Collected data:
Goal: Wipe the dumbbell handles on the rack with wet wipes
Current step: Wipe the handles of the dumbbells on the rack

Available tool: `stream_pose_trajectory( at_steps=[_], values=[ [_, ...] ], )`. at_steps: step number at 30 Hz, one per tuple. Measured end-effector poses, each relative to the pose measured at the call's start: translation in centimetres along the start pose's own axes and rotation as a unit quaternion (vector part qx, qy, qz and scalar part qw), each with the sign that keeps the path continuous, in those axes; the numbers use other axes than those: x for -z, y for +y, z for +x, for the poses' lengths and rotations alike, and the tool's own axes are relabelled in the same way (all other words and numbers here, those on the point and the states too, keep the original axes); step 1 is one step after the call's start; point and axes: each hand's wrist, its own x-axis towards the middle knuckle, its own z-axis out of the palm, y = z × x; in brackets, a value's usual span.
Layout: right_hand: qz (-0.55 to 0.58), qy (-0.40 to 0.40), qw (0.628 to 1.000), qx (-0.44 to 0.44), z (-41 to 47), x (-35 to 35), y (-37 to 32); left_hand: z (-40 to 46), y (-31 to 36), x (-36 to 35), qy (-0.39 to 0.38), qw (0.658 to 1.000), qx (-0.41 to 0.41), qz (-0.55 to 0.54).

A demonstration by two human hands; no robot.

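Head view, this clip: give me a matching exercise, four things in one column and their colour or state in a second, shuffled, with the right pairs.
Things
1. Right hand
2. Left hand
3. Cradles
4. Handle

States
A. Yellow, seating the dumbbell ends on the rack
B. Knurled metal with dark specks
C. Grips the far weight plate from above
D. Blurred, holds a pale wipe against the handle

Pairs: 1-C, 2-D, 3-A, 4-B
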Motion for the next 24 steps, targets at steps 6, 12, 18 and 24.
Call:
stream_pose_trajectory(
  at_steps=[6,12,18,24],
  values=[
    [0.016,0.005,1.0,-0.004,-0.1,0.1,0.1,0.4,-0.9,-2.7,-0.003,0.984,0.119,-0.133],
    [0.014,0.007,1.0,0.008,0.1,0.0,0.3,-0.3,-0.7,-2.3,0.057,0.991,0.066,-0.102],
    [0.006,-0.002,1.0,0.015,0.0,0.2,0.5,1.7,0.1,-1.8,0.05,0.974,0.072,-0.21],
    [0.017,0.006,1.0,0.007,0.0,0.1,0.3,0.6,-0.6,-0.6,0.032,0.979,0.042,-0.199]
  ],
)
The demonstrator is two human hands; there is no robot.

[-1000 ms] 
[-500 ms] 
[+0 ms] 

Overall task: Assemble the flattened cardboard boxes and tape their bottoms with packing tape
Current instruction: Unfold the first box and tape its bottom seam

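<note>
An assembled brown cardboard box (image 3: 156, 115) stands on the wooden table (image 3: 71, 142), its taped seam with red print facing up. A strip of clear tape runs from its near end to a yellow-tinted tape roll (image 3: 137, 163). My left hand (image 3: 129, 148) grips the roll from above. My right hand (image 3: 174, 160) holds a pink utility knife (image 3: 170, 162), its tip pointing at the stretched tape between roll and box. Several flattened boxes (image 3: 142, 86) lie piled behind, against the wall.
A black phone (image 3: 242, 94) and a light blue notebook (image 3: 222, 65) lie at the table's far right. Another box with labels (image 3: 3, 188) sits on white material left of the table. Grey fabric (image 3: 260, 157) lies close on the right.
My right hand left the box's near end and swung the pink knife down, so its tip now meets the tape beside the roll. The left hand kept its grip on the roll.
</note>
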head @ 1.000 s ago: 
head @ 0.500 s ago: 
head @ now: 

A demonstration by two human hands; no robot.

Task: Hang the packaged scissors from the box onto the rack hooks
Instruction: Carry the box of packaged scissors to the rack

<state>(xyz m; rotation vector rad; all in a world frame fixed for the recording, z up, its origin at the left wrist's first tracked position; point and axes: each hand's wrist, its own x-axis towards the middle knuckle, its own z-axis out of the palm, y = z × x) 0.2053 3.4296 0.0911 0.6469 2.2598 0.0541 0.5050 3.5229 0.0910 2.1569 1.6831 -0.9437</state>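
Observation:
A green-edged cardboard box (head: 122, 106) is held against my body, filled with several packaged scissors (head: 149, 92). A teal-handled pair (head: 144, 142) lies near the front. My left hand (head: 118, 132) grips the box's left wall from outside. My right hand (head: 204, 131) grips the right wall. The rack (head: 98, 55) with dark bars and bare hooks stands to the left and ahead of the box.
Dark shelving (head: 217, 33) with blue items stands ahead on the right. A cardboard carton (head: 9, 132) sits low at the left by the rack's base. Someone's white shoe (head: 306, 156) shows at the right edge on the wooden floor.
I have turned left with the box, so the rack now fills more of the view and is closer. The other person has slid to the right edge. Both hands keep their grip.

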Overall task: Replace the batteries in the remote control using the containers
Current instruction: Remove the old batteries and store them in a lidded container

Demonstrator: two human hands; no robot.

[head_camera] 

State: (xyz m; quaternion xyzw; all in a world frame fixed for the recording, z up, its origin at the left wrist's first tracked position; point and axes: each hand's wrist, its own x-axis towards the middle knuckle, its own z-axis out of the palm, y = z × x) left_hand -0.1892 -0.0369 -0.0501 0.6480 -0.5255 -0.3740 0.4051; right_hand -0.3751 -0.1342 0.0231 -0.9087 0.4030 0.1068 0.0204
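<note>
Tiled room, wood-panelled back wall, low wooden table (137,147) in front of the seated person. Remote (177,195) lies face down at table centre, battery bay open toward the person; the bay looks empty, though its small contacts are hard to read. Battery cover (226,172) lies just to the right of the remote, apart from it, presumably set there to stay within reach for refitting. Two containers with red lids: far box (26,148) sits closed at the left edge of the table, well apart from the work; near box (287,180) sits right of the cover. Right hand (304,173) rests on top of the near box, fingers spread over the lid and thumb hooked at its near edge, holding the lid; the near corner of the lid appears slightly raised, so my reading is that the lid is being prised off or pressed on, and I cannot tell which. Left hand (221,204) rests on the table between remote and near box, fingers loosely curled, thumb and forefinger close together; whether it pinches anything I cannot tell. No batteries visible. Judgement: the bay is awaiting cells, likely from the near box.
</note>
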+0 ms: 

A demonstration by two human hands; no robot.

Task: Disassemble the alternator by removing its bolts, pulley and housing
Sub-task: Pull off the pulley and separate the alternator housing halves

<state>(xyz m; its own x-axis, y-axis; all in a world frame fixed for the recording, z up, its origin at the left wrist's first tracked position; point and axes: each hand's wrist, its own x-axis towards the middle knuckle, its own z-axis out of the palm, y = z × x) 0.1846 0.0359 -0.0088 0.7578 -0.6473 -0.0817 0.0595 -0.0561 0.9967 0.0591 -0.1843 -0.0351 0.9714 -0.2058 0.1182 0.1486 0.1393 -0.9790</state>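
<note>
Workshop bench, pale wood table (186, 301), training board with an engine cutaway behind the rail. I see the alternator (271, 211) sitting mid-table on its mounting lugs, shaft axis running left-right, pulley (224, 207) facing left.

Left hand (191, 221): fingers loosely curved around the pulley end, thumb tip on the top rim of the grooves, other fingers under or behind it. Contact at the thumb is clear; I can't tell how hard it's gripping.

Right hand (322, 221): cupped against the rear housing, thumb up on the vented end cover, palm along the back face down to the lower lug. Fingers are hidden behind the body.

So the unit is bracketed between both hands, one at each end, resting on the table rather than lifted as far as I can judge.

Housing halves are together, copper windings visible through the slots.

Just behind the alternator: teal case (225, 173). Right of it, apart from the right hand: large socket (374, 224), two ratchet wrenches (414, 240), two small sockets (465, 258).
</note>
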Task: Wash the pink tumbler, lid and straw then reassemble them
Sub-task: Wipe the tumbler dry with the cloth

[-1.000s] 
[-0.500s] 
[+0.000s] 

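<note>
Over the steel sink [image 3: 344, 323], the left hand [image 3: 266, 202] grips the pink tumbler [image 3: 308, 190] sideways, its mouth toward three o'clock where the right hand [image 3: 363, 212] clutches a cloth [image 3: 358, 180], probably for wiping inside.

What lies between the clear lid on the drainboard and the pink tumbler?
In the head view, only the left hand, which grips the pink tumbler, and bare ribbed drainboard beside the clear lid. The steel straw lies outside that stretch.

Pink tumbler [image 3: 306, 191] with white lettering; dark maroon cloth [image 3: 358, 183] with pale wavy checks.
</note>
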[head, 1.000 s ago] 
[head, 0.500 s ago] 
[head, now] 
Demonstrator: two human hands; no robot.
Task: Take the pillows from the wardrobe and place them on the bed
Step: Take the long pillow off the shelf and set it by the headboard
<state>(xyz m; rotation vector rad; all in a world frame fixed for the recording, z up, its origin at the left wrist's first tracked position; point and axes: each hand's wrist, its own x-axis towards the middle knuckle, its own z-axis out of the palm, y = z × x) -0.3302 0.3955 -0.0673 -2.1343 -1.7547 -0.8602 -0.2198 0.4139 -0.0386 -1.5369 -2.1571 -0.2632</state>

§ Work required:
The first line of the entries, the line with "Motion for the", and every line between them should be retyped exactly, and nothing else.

§ Written answer:
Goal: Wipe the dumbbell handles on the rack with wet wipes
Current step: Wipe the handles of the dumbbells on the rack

Available tool: `stream_pose_trajectory( at_steps=[_], values=[ [_, ...] ], )`. at_steps: step number at 30 Hz, one per tuple. Measured end-effector poses, each relative to the pose measured at the call's start: translation in centimetres along the start pose's own axes and rotation as a unit quaternion (vector part qx, qy, qz and scalar part qw), each with the sign that keeps the path continuous, in those axes; the numbers use other axes than those: x for -z, y for +y, z for +x, for the poses' lengths and rotations alike, and the tool's own axes are relabelled in the same way (all other words and numbers here, those on the point and the states too, keep the original axes); step 1 is one step after the call's start; point and axes: each hand's wrist, its own x-axis towards the middle knuckle, its own z-axis out of the palm, y = z × x; in brackets, a value's usual span.
Layout: right_hand: qz (-0.55 to 0.58), qy (-0.40 to 0.40), qw (0.628 to 1.000), qx (-0.44 to 0.44), z (-41 to 47), x (-35 to 35), y (-37 to 32); left_hand: z (-40 to 46), y (-31 to 36), x (-36 to 35), qy (-0.39 to 0.38), qw (0.658 to 1.000), qx (-0.41 to 0.41), qz (-0.55 to 0.54).

A demonstration by two human hands; no robot.

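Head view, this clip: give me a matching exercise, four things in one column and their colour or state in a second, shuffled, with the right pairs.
Things
1. Right hand
2. Left hand
3. Cradles
4. Handle

States
A. Yellow, seating the dumbbell ends on the rack
B. Knurled metal with dark specks
C. Grips the far weight plate from above
D. Blurred, holds a pale wipe against the handle

Pairs: 1-C, 2-D, 3-A, 4-B
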Motion for the next 24 steps, targets at steps 6, 12, 18 and 24.

There is nothing else to add to the answer.